DECIDED NOVEMBER 2, 1989.
Divorce, etc. DeKalb Superior Court. Before Judge Shulman, Senior Judge.
John F. Geraghty, pro se.
Gary M. Alembik, Jr., for appellee.
We granted discretionary appeal to determine whether certain language in an alimony agreement was sufficient to accomplish a waiver of the right to seek modification. The language in question is: "The parties herein waive their Statutory right to a modification now and forever."
1. The rule stated in Varn v. Varn, 242 Ga. 309, 311 (1) ( 248 S.E.2d 667) (1978) is:
[P]arties to an alimony agreement may obtain modification unless the agreement expressly waives the right of modification by referring specifically to that right; the right to modification will be waived by agreement of the parties only in very clear waiver language which refers to the right of modification.
2. We find that the provision in question meets the requirements of Varn, as it is "very clear waiver language which refers to the right of modification." Our case of Brenizer v.
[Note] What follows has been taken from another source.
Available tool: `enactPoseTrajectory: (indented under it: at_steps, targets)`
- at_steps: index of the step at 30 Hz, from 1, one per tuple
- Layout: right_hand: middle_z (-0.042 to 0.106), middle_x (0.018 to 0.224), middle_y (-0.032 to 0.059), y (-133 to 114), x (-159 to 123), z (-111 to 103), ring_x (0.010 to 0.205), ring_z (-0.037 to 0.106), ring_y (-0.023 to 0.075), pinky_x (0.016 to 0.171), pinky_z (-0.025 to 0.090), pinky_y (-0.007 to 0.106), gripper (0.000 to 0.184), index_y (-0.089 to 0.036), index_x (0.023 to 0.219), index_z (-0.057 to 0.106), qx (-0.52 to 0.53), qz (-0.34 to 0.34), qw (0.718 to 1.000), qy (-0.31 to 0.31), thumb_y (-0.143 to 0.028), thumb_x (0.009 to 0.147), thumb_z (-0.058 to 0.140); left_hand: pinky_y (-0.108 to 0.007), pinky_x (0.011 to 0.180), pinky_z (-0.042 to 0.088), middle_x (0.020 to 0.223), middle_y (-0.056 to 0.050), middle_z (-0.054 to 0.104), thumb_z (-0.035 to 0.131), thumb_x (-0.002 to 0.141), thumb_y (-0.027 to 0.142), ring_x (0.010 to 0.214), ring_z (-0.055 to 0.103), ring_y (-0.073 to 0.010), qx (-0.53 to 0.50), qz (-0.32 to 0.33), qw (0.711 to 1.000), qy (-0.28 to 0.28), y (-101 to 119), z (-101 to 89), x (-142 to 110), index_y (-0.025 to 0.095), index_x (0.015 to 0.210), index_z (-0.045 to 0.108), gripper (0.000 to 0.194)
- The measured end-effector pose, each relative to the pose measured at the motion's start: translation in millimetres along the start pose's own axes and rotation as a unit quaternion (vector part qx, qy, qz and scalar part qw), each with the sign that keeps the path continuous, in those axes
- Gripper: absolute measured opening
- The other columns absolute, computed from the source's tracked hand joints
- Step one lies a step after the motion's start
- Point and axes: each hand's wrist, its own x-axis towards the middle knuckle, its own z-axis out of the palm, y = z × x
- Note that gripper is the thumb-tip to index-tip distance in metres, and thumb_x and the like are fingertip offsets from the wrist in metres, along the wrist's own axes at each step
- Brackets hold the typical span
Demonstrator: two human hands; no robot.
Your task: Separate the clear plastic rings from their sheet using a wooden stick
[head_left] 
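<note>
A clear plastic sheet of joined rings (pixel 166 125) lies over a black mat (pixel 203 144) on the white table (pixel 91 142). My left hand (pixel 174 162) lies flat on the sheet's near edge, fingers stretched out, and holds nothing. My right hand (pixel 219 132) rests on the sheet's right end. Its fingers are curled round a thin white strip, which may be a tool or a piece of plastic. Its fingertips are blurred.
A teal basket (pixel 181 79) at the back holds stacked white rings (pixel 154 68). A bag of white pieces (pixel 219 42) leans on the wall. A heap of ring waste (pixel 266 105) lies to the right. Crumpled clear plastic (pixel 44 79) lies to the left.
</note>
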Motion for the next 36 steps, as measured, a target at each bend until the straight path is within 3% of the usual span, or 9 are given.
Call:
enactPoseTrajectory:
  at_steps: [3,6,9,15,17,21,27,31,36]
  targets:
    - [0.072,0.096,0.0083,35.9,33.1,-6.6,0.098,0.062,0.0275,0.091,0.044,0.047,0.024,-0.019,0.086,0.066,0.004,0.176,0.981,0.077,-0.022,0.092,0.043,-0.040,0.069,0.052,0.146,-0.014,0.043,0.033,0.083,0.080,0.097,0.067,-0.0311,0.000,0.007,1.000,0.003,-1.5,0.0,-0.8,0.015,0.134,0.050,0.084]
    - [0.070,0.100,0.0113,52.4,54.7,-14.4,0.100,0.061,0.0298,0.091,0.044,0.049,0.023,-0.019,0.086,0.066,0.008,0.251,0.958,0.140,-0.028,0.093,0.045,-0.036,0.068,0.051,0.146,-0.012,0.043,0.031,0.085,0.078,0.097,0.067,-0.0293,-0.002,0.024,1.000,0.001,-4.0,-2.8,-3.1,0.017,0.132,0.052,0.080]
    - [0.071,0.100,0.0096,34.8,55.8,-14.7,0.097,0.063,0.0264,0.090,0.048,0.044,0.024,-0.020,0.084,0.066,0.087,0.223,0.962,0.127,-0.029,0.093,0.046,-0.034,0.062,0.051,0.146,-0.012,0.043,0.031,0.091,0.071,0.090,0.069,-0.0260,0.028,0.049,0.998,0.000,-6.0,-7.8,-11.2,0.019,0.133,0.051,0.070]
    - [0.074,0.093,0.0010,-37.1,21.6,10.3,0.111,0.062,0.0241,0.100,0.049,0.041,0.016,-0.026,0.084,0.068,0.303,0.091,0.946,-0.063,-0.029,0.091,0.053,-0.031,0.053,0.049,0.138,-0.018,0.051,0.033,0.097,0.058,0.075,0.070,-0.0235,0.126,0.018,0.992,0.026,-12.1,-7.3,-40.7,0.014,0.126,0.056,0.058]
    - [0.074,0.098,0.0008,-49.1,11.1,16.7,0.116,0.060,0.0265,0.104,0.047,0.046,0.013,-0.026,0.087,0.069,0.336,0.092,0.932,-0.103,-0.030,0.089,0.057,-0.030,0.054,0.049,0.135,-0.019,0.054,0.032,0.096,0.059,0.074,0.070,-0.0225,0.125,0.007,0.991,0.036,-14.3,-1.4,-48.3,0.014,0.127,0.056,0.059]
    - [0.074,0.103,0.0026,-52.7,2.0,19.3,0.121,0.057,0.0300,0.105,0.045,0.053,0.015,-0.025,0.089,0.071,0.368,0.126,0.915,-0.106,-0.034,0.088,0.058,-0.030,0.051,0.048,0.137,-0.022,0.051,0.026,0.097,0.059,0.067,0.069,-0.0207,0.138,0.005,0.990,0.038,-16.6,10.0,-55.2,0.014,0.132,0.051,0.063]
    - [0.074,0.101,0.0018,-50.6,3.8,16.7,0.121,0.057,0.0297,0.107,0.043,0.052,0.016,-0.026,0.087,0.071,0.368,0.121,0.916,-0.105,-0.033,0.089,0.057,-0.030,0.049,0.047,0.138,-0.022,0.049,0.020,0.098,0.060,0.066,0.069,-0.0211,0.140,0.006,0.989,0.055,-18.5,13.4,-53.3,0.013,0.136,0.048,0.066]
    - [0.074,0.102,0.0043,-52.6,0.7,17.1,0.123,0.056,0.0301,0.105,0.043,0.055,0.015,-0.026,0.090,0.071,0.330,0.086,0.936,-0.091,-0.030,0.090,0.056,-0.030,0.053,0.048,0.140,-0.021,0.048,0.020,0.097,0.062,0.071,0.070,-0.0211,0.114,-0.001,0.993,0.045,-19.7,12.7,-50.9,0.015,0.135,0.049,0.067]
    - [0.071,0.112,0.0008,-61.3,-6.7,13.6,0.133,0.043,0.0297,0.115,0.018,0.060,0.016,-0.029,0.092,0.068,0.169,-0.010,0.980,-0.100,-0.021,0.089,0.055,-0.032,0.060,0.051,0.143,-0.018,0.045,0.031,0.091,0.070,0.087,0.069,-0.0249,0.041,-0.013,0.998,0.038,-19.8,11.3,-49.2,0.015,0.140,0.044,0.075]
Brenizer, 257 Ga. 427 ( 360 S.E.2d 250) (1987), is not applicable. There, the agreement nowhere contained the word "waiver." Nor did it refer to any right of modification. At most, it reiterated the general proposition that contracts may be altered only by mutual consent.
The agreement provided: "10. MODIFICATION. The provisions of this agreement shall not be modified or changed except by mutual consent and agreement of the parties, expressed in writing."
Judgment affirmed. All the Justices concur.